In most applications, we still numerically solve the system of ODEs obtained from discretizing a PDE in space only. In other words, we still need to discretize in time. It is natural to wonder why method of lines is needed?

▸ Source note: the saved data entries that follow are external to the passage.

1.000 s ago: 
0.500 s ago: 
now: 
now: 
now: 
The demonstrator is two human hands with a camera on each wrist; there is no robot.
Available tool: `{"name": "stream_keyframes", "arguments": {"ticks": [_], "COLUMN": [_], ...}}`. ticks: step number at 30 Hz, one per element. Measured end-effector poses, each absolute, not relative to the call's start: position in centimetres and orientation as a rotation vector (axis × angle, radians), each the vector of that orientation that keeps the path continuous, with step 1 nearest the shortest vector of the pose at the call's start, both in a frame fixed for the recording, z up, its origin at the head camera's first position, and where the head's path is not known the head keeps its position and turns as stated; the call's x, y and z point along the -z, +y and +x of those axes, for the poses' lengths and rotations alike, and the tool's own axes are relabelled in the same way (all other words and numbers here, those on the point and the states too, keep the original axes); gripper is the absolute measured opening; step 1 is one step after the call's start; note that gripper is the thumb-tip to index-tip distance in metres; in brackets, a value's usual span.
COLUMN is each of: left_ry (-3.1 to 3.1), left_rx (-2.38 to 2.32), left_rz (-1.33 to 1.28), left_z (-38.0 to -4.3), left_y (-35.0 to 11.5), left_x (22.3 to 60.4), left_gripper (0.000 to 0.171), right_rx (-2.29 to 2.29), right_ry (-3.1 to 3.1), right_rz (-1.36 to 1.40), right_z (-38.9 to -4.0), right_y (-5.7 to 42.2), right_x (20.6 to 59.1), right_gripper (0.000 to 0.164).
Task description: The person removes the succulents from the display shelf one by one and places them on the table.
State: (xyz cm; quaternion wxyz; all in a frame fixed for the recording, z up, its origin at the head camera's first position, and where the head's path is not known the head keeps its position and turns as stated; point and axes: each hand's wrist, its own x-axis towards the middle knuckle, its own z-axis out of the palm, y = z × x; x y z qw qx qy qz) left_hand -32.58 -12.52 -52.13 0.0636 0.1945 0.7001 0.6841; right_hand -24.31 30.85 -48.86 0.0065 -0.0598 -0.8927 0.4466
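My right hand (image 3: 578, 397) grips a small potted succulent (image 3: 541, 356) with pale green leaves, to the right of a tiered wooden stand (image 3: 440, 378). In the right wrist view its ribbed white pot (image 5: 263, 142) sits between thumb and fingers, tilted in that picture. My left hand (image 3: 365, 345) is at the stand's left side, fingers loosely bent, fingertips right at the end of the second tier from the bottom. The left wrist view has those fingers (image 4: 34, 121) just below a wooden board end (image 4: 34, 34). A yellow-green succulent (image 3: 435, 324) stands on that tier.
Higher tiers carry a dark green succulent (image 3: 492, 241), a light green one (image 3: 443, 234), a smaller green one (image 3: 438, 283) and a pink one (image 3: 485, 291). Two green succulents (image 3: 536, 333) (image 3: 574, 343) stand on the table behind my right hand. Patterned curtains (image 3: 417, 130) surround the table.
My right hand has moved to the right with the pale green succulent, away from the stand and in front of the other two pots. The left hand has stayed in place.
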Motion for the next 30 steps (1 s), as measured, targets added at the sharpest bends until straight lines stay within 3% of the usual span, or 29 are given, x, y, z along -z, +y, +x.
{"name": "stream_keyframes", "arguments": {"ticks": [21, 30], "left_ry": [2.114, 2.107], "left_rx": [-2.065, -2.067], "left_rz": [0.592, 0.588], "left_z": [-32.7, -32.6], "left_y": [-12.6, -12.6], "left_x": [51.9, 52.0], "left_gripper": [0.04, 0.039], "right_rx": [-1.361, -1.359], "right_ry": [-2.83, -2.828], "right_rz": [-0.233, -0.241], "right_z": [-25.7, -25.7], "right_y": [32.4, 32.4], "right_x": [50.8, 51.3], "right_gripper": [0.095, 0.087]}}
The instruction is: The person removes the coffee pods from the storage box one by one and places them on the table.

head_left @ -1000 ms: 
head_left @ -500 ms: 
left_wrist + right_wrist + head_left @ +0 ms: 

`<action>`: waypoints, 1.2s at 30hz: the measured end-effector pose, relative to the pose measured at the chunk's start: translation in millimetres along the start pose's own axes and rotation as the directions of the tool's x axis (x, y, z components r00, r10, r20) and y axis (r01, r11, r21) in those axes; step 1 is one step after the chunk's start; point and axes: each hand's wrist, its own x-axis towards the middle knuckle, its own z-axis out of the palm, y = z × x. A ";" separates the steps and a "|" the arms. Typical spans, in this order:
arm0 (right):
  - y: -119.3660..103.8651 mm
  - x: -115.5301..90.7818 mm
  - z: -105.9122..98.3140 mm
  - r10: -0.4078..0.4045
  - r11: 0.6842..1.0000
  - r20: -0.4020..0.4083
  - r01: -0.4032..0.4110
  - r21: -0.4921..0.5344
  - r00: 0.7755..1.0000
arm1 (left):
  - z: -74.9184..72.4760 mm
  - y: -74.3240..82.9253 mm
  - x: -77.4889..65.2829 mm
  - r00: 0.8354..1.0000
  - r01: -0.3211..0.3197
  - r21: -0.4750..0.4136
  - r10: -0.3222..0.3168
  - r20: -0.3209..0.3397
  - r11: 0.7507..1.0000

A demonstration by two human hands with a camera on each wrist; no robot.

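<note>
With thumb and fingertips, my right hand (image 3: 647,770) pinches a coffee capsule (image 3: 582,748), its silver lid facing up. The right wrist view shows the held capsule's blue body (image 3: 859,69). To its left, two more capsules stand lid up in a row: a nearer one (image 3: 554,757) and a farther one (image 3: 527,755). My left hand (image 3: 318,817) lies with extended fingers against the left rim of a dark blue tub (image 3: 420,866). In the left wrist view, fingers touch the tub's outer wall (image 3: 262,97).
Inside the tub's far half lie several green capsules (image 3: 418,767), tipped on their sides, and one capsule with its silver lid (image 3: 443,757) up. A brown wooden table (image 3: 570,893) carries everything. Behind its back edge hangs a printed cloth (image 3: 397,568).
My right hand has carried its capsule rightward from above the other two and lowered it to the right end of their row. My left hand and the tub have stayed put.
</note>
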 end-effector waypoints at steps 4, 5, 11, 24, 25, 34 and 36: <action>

There are benefits turning a PDE to ODEs. On the theory side, numerical schemes solving ODEs, e.g. Runge Kutta, and their behaviors have been well studied, including stability and convergence analysis, all directly applicable. On the engineering side, once the system of ODEs are derived, one can apply the existing numerical ODEs solver softwares. As an example, SciPy does not have PDE solvers at the time of this writing, only scipy.integrate.OdeSolver for system of ODEs, which can be utilized through method of lines for quick prototyping. Furthermore, space and time need not be discretized the same way. If we discretize the weak form of the PDE in space, we actually get a different system of ODEs. This leads to the spectral method and exponential convergence in space which finite difference method cannot achieve due to its local nature.